Petite sortie pour moi. 36 km et à peine 500 m de D+.
J’ai pris une semaine de vacances et le retour en avion a été épique: revenu lundi au lieu de dimanche, avec 24 h en retard. Donc qq urgences au boulot en ce 1er mai m'ont occupé une partie de la journée. Du coup, je suis parti vers 16h de la maison en voiture jusqu'à Saint Mathieu de Tréviers.
L'idée était de faire la boucle que j'avais prévue l'autre fois et à laquelle j'avais renoncé faute de temps. Mais hier, c'est le temps "météo" qui m'a manqué pour partir du côté de ND de Londres et Ferrières-les-Verreries: de gros nuages et la pluie se calaient sur les hauteurs. Rien de très engageant jusqu'au Larzac et probablement au-delà: je me suis dit que Phil a du rester à la maison. En plus du ciel très couvert, il faisait très frais. 12,5° au thermo de la voiture au retour.
J'ai donc décidé de longer la zone nuageuse en espérant qu'elle ne bouge pas. Le plan a bien fonctionné. La sortie sur petites routes dont la plupart n'avaient jamais vu ma randonneuse a été très réussie même si ça n'a pas été très efficace en termes de préparation à des distances plus longues.
Ca commence bien tranquille par une petite route agricole.

On ne risque pas de voir un coursier guidé par Strava car le bitume se change en chemin de terre sur environ 150m. Rien du tout, mais suffisant pour que les fêlés de la moyenne et leurs routeurs préférés évitent cette route. Tant mieux, même si en cette après midi fraîche il n'y a pas grand monde.
Derrière le Pic Saint-Loup et l'Hortus, le ciel est bien menaçant.

Après Valflaunès, la route grimpe gentiment dasn le vignoble pour m'emmener sur le Causse.

Je fais un petit détour pour bénéficier d'un beau point de vue. Les averses approchent Montpellier, visible au loin.

Le Causse se termine brutalement au Nord, à la limite du Gard, ce qui donne un très joli point de vue sur le village de Pompignan et les contreforts cévenols vers Saint Hyppolite du Fort. La vallée du Rhône doit être plus ensolleillée.

Les asphodèles, plantes typique des causses sont en fleurs. Je les aime beaucoup.

Je roule quelques km sur la route des verriers. En effet, Ferrières-les-Verreries et Claret ont été pendant des siècles hôtes d'une tradition verrière.

Je redescend sur Claret, puis emprunte une toute petite route des plus charmantes pour rejoindre Lauret.

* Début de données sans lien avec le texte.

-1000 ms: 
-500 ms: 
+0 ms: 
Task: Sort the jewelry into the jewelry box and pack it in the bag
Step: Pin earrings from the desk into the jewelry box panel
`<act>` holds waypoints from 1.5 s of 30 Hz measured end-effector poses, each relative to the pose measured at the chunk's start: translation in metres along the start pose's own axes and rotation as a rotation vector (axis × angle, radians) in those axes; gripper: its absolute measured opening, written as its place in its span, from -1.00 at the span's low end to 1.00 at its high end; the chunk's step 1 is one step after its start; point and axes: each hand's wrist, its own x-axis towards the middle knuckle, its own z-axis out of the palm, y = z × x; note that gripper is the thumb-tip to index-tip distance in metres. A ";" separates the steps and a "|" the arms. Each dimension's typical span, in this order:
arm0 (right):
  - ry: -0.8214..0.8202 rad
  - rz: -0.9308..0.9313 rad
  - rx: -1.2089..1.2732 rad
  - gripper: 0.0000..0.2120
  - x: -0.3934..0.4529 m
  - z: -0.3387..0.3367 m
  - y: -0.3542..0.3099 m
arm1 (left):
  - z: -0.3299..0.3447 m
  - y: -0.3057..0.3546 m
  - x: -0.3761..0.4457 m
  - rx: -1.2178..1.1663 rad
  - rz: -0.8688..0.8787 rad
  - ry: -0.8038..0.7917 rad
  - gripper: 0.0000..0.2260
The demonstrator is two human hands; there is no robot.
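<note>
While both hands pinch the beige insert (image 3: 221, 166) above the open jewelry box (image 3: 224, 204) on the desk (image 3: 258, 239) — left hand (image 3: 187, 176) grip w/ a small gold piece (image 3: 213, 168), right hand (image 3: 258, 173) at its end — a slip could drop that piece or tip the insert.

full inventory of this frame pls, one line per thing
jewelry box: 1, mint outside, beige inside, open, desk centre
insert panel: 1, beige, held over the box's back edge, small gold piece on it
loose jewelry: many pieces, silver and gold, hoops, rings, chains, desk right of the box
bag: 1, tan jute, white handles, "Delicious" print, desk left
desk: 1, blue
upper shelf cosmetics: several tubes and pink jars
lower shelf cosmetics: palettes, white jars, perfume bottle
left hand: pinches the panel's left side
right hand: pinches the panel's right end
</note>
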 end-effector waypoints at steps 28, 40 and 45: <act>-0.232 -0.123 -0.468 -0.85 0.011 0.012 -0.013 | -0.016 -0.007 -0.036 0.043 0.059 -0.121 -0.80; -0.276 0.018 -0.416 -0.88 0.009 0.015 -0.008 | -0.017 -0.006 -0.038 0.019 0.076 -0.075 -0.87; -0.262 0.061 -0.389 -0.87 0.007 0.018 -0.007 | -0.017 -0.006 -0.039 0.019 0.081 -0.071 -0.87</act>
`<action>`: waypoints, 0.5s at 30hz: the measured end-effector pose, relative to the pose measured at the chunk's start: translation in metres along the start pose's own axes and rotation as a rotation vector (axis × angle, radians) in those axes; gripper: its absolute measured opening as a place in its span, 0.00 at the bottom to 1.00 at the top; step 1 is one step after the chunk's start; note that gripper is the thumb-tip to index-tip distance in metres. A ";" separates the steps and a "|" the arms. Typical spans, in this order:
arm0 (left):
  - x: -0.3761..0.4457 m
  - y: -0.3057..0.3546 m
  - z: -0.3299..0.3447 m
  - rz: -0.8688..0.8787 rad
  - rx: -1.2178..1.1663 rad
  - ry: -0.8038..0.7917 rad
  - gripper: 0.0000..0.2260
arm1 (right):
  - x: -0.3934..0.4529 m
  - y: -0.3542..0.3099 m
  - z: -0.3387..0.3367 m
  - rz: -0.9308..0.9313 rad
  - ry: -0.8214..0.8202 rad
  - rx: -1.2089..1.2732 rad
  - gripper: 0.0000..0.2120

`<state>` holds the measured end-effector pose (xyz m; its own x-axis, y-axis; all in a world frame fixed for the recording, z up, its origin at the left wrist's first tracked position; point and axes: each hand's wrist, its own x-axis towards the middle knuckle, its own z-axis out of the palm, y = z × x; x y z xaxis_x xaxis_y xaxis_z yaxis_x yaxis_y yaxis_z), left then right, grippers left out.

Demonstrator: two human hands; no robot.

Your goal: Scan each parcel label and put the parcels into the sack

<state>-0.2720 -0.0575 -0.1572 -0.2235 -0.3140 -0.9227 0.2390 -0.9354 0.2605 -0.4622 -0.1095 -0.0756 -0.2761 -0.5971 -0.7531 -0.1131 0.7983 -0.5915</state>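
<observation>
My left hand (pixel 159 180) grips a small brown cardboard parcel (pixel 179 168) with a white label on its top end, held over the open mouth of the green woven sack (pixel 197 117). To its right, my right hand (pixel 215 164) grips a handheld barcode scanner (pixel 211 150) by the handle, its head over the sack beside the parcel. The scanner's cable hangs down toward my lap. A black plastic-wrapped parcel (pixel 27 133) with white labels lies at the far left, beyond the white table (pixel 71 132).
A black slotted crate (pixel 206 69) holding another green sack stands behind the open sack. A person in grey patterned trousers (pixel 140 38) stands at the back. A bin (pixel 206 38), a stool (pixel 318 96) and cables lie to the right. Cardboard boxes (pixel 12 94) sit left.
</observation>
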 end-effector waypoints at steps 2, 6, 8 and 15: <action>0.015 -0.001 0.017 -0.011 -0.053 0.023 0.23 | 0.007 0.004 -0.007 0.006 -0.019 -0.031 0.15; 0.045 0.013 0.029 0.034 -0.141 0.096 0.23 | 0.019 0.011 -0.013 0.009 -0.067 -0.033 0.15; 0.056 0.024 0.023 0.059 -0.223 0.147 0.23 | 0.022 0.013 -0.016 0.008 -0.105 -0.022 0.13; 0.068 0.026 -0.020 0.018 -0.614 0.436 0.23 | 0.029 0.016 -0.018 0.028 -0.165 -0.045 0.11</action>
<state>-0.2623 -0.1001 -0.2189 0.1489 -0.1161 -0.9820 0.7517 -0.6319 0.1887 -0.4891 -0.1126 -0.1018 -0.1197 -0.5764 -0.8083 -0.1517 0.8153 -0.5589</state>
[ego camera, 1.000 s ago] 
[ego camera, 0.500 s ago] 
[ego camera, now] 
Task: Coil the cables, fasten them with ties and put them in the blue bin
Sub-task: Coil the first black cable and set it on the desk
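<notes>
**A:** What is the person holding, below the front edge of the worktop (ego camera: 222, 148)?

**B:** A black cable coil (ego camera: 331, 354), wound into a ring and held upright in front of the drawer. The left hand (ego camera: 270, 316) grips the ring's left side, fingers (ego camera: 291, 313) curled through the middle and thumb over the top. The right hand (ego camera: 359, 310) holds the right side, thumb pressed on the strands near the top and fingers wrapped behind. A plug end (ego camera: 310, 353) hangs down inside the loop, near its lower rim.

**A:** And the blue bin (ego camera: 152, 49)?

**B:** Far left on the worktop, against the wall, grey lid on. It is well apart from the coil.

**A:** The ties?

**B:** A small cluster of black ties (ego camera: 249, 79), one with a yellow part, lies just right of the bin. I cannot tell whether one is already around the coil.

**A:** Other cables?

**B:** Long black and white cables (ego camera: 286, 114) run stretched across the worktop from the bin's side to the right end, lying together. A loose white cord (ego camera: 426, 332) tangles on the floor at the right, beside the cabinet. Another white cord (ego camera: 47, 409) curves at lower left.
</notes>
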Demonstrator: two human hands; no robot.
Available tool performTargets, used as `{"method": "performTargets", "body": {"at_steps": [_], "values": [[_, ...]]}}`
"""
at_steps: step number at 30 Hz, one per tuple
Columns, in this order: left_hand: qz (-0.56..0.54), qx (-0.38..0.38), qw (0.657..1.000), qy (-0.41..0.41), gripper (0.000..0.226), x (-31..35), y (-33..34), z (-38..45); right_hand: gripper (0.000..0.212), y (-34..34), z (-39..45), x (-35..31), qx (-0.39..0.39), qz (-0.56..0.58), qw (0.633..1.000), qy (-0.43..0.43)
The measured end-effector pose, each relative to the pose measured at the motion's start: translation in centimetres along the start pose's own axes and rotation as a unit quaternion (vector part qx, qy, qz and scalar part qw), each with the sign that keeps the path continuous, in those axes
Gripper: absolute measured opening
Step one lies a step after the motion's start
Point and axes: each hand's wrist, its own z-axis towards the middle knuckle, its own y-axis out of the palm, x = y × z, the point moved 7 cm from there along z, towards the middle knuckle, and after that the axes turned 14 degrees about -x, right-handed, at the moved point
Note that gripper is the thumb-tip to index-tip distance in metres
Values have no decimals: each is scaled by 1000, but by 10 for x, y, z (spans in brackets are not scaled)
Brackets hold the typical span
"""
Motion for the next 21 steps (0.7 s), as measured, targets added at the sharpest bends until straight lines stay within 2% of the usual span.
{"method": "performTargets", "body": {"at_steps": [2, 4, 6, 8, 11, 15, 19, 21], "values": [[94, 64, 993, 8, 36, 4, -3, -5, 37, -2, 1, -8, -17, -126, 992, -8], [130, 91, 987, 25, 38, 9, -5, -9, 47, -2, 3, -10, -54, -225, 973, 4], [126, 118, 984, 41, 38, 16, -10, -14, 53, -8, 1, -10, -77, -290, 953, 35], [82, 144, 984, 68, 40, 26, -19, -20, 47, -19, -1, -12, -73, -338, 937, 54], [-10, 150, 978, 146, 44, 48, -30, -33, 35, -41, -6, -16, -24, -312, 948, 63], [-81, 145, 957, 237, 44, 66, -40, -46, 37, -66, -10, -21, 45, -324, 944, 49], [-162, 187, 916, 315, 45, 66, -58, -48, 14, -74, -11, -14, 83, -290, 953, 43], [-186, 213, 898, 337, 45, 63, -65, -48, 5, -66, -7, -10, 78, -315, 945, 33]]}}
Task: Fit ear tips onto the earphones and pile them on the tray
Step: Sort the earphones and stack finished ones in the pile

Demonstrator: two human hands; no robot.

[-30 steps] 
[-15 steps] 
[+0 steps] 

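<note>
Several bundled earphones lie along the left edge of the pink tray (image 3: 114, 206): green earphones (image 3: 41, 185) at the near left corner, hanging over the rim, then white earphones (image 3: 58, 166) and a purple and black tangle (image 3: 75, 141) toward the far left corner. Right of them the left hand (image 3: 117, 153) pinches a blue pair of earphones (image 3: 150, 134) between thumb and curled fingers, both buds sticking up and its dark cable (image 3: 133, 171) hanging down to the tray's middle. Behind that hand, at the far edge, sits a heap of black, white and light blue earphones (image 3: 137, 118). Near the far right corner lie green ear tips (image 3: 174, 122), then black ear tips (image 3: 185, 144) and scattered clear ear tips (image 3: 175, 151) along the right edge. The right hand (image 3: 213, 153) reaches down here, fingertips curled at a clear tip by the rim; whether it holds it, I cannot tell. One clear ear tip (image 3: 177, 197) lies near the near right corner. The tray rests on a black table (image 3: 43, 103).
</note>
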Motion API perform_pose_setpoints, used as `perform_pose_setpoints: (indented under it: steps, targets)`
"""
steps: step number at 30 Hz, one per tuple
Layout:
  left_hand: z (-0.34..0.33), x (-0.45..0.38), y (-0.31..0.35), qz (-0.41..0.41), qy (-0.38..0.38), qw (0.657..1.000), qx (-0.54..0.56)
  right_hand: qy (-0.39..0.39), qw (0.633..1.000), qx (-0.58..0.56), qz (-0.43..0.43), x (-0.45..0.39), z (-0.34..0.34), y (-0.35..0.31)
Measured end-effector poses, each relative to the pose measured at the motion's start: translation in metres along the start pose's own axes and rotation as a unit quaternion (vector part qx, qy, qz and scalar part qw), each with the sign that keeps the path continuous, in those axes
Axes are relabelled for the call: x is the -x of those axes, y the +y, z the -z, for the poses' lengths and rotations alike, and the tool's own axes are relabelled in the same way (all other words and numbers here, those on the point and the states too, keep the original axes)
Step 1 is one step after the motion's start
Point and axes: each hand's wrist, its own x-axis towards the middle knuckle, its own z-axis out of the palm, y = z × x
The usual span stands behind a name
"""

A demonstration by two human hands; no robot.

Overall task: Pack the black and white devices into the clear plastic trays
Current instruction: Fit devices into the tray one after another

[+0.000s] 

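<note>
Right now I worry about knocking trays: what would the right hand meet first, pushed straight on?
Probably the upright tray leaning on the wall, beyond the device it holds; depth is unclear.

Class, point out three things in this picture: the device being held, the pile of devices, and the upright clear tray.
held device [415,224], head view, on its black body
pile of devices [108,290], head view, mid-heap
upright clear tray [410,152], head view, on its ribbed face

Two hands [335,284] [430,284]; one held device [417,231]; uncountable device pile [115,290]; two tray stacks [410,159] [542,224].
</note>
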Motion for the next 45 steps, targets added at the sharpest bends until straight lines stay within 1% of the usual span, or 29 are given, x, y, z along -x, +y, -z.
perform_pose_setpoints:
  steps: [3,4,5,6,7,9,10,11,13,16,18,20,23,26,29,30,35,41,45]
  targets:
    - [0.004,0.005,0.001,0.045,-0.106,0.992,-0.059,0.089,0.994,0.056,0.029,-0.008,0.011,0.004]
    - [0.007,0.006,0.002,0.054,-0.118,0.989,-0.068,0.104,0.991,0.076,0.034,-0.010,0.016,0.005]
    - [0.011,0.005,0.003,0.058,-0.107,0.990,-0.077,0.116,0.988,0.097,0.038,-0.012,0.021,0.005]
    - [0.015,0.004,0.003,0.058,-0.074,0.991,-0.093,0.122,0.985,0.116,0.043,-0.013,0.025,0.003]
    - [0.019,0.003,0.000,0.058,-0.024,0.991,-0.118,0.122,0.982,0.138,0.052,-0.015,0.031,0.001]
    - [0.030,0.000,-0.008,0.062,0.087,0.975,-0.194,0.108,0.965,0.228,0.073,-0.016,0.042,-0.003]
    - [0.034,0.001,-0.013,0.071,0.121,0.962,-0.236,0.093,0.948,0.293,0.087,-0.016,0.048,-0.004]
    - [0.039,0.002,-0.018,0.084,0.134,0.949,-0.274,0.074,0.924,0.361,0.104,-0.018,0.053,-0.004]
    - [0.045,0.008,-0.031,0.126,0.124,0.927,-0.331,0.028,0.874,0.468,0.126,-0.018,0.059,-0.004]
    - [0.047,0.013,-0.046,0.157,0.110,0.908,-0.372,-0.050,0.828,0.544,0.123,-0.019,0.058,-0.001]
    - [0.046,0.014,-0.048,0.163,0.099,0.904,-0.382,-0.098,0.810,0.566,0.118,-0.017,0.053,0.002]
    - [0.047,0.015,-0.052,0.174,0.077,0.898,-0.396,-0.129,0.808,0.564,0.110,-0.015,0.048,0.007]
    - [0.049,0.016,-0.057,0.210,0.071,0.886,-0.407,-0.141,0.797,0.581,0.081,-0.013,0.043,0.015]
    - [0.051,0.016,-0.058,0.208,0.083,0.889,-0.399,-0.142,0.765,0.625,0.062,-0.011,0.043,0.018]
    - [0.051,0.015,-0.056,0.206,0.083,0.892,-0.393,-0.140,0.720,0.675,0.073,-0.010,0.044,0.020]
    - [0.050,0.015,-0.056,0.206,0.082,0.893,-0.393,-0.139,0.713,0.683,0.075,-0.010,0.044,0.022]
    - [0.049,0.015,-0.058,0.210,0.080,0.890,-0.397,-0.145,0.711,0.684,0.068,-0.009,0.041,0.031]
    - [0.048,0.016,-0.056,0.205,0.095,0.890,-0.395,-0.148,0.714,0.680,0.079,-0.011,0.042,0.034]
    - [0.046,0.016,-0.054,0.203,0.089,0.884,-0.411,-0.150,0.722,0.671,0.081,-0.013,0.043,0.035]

C'est un itinéraire qui permet d'éviter la route qui relie Montpellier à Saint-Hyppolite du Fort et Quissac, qui est élargie et très rapide. Je n'aime pas du tout rouler dessus à vélo, même si je reconnais qu'en voiture, c'est reposant.
A Lauret, le fais comme à mon habitude un petit détour d'exploration et découvre ce petit chemin charmant: le périph du village.
Au final, encore une balade très agréable avec 30 mn d'approche en voiture et quelques nouvelles petites routes découvertes. Ma carte Michelin sur laquelle je note mes passages à vélo va recevoir quelques coup de Stabilo supplémentaires.